Ana Paula fez um comentário interessante e respondo aqui. On the road é uma história banal? Talvez possa ser vista assim. Acho que nisso está boa parte da força do romance - os acontecimentos narrados são banais e o núcleo ocorre sob a superfície. Os protagonistas fogem da vida previsível e enfadonha da classe média conformista dos anos quarenta e se aventuram pelas estradas em busca do momento presente, em vez de sonhar com a ilusória estabilidade. Aos vinte anos eu faria isso (aliás, fiz); hoje a viagem é outra. Mas a magia simbólica da estrada está lá. Eu a reconheci inteira, porque já a tinha vivido sem palavras em minhas andanças, antes de ler o livro.
Texto pobre? Aqui há um detalhe importante: muito se perde na tradução. Rimas, aliterações, coisas assim. Nada entendo de teoria literária, mas minha impressão é que, mesmo tendo sido escrito em poucas semanas e sob inspiração do instinto (baixou o santo no homem), houve trabalho cerebral deliberado pra aproximar a prosa da poesia. O "fluxo da consciência" tenta reproduzir o fio dos pensamentos à medida que surgem, mas antes de ser colocado no papel, passou por um filtro de talento. Ele fez várias leituras públicas de trechos do livro ao som de jazz. Talvez esse ritmo seja a chave pra pegar carona no ritmo da narrativa, nas suas frases longas, elipses, digressões.
Trama fraca? Disconcordo. A história tem estrutura simples, mas focada na construção de um personagem com vida psicológica e afetiva riquíssima. Dean Moriarty é o miolo do romance, sua razão de ser. Um cara rebelde, irresponsável, hedonista, incoerente, amoroso, maluco, impulsivo, com pitadas de agressividade e sentimento autodestrutivo.
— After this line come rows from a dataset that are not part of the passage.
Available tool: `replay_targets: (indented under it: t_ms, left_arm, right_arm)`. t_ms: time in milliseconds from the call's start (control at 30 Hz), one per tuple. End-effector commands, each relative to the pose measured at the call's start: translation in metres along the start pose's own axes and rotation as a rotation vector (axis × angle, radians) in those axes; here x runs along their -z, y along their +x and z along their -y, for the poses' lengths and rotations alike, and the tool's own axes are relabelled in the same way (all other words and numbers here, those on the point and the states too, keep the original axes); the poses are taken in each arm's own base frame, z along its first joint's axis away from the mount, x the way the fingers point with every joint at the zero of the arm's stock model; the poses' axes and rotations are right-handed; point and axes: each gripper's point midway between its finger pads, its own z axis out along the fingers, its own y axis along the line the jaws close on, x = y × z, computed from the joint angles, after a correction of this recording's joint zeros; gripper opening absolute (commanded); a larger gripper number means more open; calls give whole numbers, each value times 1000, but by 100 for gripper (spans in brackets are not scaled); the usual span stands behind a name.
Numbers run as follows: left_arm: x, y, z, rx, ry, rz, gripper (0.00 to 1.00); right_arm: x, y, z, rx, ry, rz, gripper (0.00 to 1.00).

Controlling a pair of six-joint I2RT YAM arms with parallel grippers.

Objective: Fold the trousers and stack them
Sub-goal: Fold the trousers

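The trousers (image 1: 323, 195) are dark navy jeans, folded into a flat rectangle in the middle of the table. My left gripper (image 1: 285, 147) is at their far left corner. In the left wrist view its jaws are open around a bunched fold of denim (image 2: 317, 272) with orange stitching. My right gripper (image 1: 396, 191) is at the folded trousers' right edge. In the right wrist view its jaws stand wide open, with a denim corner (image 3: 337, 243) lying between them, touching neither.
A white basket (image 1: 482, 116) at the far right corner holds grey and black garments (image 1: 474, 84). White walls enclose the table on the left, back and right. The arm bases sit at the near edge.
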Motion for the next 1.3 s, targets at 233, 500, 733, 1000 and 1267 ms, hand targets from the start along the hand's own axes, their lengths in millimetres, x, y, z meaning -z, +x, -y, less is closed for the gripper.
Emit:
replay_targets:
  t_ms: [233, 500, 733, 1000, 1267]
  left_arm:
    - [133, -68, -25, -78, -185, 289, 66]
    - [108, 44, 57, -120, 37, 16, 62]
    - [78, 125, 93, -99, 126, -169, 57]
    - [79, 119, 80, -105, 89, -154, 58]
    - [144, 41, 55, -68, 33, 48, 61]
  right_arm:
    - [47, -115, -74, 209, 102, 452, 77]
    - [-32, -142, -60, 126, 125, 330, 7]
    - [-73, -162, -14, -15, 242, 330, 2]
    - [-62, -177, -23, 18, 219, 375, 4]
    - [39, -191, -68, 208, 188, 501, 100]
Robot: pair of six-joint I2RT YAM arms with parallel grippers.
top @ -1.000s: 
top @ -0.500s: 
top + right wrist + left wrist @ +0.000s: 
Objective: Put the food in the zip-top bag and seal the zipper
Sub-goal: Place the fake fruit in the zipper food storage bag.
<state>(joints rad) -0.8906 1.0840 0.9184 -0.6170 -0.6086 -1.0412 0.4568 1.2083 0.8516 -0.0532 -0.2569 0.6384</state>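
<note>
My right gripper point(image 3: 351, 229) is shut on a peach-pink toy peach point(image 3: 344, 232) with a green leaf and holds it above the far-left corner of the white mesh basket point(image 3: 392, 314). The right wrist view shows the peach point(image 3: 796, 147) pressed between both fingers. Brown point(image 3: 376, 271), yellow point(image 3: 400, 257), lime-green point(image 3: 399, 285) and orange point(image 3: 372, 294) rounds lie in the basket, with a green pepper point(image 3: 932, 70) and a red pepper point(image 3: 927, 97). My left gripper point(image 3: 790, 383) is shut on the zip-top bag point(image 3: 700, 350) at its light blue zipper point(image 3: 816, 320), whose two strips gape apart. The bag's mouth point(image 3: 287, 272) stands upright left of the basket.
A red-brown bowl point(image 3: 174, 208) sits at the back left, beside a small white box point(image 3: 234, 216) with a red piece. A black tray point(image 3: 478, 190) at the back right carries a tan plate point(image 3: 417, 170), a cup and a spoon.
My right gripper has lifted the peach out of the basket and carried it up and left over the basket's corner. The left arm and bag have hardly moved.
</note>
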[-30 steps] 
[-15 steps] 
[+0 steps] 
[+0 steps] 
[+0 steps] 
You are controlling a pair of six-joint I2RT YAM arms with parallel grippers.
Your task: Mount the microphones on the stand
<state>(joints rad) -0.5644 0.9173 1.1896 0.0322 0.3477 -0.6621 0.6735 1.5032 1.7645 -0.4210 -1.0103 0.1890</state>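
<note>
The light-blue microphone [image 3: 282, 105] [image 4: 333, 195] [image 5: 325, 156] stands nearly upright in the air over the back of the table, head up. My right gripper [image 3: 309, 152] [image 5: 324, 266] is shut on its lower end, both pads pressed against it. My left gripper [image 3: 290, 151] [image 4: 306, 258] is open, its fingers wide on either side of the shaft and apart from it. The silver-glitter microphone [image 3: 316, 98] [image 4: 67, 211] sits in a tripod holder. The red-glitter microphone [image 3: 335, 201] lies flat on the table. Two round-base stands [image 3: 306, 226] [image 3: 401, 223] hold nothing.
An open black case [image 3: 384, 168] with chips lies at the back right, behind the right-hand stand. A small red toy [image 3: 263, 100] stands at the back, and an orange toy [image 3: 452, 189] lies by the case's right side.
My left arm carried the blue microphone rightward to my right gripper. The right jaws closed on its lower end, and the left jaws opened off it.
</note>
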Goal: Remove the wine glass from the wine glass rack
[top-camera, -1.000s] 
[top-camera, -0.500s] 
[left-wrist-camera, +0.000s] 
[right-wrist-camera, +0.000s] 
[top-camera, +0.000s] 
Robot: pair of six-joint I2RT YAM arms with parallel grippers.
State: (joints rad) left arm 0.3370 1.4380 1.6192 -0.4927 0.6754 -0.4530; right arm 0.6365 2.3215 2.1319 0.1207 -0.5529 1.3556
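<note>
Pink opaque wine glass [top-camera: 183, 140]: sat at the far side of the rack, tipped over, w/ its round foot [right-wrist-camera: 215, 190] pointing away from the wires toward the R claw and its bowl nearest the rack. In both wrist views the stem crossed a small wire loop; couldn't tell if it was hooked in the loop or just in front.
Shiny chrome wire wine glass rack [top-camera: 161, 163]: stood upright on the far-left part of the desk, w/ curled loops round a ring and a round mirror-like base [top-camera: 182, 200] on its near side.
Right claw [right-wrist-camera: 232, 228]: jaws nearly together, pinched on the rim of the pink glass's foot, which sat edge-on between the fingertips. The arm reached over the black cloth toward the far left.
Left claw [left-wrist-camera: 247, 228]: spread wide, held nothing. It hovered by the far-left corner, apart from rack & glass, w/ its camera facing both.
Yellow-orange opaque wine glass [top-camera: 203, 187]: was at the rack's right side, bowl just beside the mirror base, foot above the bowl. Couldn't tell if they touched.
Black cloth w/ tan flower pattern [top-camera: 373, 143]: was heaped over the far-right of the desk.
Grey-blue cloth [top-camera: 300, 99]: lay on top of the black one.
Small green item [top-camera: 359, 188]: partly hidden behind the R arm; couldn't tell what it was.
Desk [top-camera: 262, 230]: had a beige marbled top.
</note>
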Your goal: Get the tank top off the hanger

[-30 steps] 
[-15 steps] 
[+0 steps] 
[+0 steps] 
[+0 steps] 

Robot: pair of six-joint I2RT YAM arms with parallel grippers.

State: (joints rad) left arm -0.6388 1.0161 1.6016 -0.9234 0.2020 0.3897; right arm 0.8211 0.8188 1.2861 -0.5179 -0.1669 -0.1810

Essa grande salada o torna uma espécie de mito aos olhos do narrador - e dos leitores que assim o enxergaram. O mito é construído e parcialmente demolido no desenrolar da narrativa. Mas é isso... Livros, pessoas, cervejas, impossível obter unanimidade, né?
Eu já tinha comentado sobre Vagabundos Iluminados (Dharma Bums), talvez seu melhor romance - On the road ofuscou todos os outros, para desencanto do autor. Lembrei de outro interessante que li há anos: Big Sur. É uma viagem de delirium tremens durante um isolamento voluntário do protagonista como guarda de um parque florestal na Califórnia. Nada muito brilhante, mas tem trechos bons. Vale conferir.